A while ago I read through Social Media Mining with R and was fascinated by the subject of Sentiment Analysis. I decided to apply more or less the same analysis to a text which was dear to my heart: Anne Frank: The Diary of a Young Girl. Anne Frank’s diary chronicles over two years of her life (June 1942 - August 1944, ages 13-14), when she was hiding with her family in a secret attic in Amsterdam, during the Nazi occupation of the Netherlands. The Franks were eventually caught, all family members died a few months later except Otto Frank, Anne’s father, who lived until 1980.
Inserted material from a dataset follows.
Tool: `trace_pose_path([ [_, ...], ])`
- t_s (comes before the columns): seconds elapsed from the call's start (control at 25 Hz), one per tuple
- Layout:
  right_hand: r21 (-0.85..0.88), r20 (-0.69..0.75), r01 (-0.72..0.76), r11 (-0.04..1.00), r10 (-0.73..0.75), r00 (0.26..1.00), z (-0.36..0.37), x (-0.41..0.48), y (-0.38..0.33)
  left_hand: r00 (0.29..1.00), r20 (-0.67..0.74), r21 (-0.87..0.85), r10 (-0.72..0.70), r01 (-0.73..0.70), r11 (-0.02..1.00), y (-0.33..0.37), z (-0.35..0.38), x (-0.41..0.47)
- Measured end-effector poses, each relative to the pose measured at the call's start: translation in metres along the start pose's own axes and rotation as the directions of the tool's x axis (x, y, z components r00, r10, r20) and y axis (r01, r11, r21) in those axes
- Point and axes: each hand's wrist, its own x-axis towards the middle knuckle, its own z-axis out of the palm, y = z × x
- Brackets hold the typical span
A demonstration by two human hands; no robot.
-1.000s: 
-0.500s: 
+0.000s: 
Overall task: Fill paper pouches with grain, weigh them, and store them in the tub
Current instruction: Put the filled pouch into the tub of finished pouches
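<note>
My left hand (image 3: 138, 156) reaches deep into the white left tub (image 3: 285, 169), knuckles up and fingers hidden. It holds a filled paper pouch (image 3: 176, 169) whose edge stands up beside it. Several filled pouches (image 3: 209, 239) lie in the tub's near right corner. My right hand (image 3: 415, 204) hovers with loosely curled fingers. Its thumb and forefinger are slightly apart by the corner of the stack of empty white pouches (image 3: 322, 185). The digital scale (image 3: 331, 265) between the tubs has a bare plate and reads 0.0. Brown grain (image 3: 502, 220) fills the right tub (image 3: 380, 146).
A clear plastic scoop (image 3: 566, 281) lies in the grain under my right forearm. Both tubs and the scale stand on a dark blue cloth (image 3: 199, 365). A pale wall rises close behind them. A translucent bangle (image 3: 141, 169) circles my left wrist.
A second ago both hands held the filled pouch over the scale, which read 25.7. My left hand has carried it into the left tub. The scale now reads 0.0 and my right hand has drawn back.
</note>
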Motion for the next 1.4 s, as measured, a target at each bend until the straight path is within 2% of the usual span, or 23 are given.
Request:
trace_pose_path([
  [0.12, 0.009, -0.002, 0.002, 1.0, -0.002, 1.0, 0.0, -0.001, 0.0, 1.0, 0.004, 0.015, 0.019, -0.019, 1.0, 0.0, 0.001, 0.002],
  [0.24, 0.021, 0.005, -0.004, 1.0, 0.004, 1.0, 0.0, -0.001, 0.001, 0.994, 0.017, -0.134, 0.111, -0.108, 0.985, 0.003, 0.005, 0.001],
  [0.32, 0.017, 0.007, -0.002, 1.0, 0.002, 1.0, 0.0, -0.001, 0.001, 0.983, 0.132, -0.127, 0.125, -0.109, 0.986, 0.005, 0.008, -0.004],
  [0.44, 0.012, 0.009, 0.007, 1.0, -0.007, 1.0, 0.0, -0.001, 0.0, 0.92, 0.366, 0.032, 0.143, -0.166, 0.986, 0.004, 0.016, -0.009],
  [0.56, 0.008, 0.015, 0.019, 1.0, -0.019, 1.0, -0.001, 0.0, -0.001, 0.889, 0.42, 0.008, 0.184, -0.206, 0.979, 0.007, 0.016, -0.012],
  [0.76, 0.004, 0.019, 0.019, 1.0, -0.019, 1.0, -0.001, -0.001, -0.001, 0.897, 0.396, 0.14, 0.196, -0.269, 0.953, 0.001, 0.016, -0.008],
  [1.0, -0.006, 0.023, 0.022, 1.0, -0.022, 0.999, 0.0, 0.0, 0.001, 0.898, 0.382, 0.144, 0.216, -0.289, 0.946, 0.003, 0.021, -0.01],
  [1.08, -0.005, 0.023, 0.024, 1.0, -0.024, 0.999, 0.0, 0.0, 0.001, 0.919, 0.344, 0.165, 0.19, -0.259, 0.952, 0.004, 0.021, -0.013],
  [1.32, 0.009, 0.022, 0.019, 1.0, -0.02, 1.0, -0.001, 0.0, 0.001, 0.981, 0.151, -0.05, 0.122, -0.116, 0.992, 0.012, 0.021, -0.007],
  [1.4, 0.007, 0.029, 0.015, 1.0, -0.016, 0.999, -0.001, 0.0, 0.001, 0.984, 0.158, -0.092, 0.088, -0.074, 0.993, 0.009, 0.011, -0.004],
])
Since over 70 years have passed since Anne’s death, many believe that the Diary should have entered public domain at the end of 2015, according to European copyrights laws (horrifyingly, alongside Adolf Hitler’s Mein Kampf…). However, in a questionable move, the Anne Frank Fonds - the organization receiving the Diary’s royalties - announced it would list Otto Frank as a co-author of the Diary, delaying the release of the text to 2050! Nevertheless the Dutch court has decided the original version of the Diary may be copied for academic research, and - well, here we are :)

# From HTML to something I can work with

The text is out there. Let’s read it by parsing this cumbersome html page with the xml2 package:

library(xml2)
library(tibble)

l <- as_list(h)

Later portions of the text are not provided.